After a year or two of jumping from the deli counter to artist residency and then back to the deli counter, she gained a new perspective: she could use this mundane job to create art. Weber first worked in visual mediums, taking thousands of videos and selfies with cold cuts and deli paper. The accompanying updates on her social media posts regarding the deli became a collection of stories, often inspired by things people said as Weber offered meat and cheese with an obligatory smile.
By 2018, her deli-inspired visual art was showing in exhibitions ranging from the Union for Contemporary Art in Omaha to the University of Arkansas in Fayetteville. At the same time, she was compiling her collection of stories. The next year, she intentionally began slicing the stories together into a book.
Weber wrote consciously from 2019 to 2021. In her visual and written art, she sees dualities between fiction and reality, between the smile behind the aisle and the customer across the counter just trying to get a slice of meat.
After completing the writing, Weber went from the zany, competitive world of visual art to the zanier, more competitive world of book publishing. She reached out to a traditional agent, who rejected the book, saying it was “too weird,” and suggested she find an independent publisher. She used an online submissions platform and landed the attention of Latah Books in Spokane, Washington.
“The vast majority of (manuscripts) we decline,” said Gosch, noting that they make an offer to about 1% of the authors who submit. “But we just happened to fall in love with Ella’s book. I thought it was one of the funniest books I had read in a long time.”
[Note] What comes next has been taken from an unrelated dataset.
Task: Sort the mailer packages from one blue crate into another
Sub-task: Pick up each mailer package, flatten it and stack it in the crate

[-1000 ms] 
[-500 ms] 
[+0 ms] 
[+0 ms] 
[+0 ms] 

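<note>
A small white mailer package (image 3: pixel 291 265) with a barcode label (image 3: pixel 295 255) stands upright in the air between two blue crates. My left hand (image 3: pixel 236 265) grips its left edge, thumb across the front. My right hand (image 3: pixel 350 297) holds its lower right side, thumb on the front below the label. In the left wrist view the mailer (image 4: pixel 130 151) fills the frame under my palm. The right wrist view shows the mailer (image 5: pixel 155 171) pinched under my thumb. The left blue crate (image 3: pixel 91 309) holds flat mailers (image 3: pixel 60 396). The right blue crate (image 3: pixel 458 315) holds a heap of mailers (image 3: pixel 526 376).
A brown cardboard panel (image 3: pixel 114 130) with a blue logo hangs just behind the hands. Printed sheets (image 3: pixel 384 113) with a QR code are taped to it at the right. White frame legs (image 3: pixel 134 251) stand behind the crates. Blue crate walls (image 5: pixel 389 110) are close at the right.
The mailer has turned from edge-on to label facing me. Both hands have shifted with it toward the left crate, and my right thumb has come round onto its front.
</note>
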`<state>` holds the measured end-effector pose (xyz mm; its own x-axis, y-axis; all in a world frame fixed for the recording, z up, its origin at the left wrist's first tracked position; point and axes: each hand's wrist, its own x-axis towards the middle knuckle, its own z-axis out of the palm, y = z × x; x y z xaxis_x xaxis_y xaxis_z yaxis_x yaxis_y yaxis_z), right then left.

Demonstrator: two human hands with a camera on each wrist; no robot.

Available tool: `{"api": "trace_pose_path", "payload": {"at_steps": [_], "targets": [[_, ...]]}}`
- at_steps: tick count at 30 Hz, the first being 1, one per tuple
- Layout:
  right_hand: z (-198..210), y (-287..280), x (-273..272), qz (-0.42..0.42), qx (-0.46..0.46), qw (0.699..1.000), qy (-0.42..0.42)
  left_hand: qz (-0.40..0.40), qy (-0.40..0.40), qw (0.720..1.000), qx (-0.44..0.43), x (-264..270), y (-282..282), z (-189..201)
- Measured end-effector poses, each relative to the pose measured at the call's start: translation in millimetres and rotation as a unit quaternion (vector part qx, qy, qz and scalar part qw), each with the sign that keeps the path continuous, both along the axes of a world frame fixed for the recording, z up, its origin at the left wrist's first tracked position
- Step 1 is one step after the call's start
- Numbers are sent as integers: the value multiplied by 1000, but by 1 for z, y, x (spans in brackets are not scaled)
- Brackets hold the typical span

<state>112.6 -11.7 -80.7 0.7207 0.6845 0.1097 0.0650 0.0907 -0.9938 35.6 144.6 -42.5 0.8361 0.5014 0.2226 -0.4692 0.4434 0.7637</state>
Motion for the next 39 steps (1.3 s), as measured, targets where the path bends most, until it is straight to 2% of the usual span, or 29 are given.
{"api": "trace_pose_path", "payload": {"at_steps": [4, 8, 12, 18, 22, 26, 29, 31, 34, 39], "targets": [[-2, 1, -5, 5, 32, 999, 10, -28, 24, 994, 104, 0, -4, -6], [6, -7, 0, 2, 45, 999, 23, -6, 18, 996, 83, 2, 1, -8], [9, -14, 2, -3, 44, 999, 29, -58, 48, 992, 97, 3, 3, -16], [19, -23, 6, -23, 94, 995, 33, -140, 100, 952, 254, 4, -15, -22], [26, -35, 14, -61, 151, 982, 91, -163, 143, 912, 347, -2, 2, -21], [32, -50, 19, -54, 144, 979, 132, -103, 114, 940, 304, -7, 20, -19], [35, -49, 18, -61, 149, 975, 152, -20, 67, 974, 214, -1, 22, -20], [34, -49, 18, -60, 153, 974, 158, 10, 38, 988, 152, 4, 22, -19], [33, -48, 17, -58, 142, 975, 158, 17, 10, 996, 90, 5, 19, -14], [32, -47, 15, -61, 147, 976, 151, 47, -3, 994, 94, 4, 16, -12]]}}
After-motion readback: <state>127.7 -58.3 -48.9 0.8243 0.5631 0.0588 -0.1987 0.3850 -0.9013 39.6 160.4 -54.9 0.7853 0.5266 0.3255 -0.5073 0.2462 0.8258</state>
Although Weber thought writing was difficult, her work was just beginning. She collaborated with a team of editors at Latah, spending about a year to cut down the draft by nearly 10,000 words. With her printmaking degree and interest in visual art, Weber understood the graphic style of book she wanted. The first page after the table of contents features a sentence printed in a circle—a representation of the repetitive “Who ham I?” that Weber (Ella/Della) thought daily in the deli. A variety of fonts, spaces, and other textual details appear throughout the novel.
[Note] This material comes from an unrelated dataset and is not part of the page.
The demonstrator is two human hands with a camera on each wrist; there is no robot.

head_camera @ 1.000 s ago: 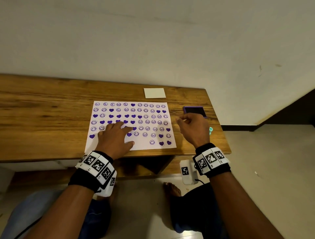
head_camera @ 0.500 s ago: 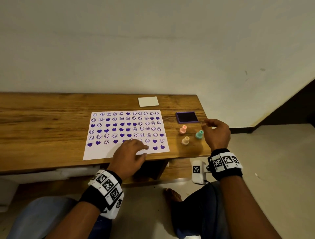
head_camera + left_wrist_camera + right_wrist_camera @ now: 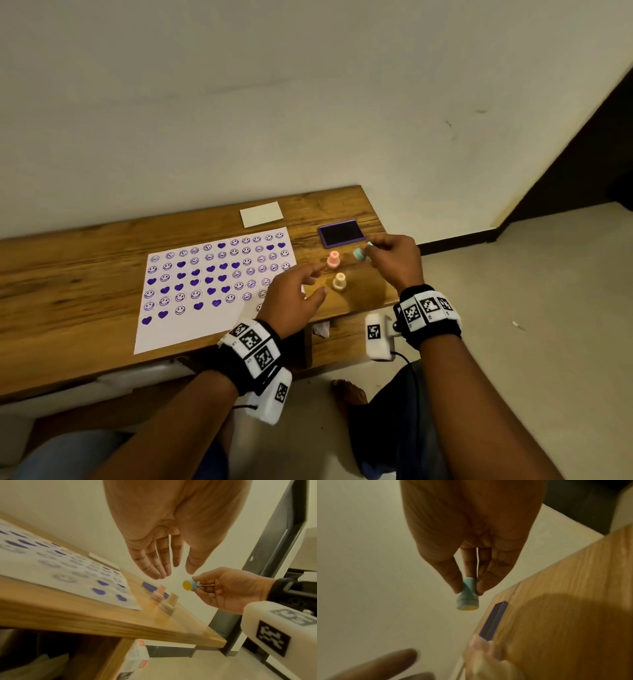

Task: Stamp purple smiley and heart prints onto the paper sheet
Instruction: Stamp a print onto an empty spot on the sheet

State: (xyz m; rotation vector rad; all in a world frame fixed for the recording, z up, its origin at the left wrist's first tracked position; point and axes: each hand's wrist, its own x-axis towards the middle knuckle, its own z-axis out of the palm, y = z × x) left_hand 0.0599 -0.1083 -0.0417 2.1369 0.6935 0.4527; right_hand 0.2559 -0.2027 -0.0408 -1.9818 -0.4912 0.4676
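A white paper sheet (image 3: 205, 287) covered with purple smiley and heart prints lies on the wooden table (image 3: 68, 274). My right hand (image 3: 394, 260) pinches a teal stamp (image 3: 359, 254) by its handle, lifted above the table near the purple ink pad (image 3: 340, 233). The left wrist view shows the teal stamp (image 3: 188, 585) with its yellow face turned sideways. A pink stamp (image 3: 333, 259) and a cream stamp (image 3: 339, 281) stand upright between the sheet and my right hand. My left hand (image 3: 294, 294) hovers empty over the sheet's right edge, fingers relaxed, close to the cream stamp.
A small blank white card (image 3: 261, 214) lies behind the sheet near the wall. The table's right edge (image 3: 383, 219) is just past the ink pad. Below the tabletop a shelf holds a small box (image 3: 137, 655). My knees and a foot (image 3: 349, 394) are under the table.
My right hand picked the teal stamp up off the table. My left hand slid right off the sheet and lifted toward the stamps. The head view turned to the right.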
Even the cover, designed by Weber’s friend and Omaha artist Dan Crane, is influenced by the duality of the modern world and aged meat, featuring a slice of ham in the shape of a mobile phone.
“What was fun about this project was that it was continuously morphing,” Crane shared. “It started out with Ella asking to collaborate on a book cover design, but pretty early on it switched to become a request for a commission of a physical art piece that was to be a ‘Dan Crane Piece of Art that was inspired by Ella Weber Art.’”
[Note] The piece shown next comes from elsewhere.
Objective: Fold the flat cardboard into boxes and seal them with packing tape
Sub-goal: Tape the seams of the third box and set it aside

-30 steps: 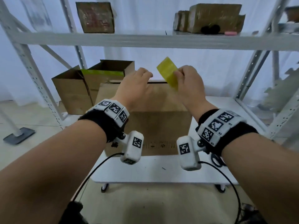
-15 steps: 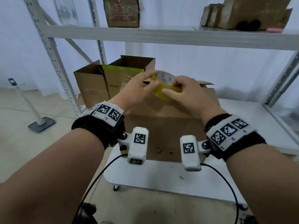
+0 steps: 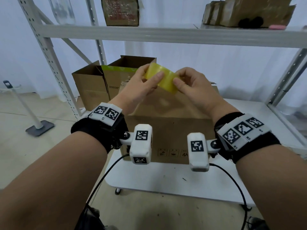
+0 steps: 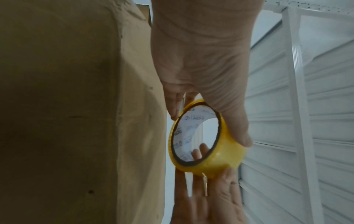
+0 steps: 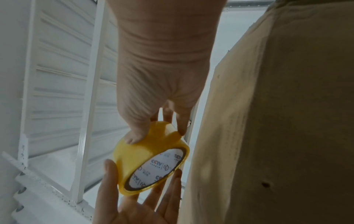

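A yellow roll of packing tape (image 3: 166,79) is held in the air above the brown cardboard box (image 3: 166,130), which stands on the white table (image 3: 174,180). My left hand (image 3: 149,75) grips the roll's left side, thumb on the outer band. My right hand (image 3: 180,78) pinches its right side between thumb and fingers. In the left wrist view the tape roll (image 4: 220,160) shows its printed white core beside the box (image 4: 67,106). The right wrist view shows my thumb pressed on the tape roll (image 5: 149,145), close to the box (image 5: 287,106).
Two open cardboard boxes (image 3: 93,83) stand behind on the left. A metal shelf rack (image 3: 166,34) spans above, carrying more boxes (image 3: 122,10). A floor stand (image 3: 39,128) is at the left. Cables hang from both wrist cameras.
My left hand left the box's top edge and took hold of the roll, which my right hand held alone. The roll has turned so its outer band faces me.
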Demonstrator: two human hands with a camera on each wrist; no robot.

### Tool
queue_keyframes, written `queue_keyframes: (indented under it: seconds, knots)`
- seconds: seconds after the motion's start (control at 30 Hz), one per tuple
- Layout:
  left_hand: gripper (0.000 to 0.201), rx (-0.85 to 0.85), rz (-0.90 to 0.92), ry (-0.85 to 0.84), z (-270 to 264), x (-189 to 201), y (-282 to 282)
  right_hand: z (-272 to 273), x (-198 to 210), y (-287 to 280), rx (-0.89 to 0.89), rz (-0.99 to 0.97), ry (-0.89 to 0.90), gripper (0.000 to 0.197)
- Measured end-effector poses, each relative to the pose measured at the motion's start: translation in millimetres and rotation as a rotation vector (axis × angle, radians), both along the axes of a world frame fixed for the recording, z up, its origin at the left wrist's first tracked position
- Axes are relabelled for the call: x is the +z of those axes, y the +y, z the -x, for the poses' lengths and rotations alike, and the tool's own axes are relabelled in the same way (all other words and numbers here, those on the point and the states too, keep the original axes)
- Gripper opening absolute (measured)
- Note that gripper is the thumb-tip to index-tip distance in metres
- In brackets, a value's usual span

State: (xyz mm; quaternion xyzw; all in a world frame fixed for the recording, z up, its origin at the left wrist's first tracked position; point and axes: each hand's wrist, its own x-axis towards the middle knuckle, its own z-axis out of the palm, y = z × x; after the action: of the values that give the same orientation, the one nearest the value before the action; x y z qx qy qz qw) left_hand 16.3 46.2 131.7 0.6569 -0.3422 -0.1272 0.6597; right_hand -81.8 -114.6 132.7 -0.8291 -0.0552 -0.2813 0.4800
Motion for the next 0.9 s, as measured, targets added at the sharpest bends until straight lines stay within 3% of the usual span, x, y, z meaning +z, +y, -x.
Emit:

Reviews have been glowing. “A stream-of-consciousness tour through a shift that is at once one day and many days, with Della pontificating on life, reality shows, dating, the patriarchy, and everything in between,” trumpeted Kirkus Reviews. Sofi Thanhauser, author of “Worn: A People’s History of Clothing,” wrote: “Weber sees to the depths of America’s depravity and manages to keep on laughing. The thing is to both see it and survive it, and somehow Ella Weber and her fictional alter ego, Della, the Sybil of the supermarket, has done this. Caustic and suave, serious and weightless, ecstatic and dangling over the abyss, ‘The Deli Diaries is the Great American Novel ‘I have been waiting for.”
Another review was equally as enthusiastic and perhaps the most important to Weber: ”Having lived the book daily through proximity with the author and after reading 72 pages, I endorse this book.” The reviewer? “Ella’s dad.”
That perfectionist in Weber, that detail-orientation that enables an artist to see the world—and yes, the deli counter—through different eyes, gave readers a weird, wonderful piece of writing that hams it up and lays it down like a slice of Swiss on rye.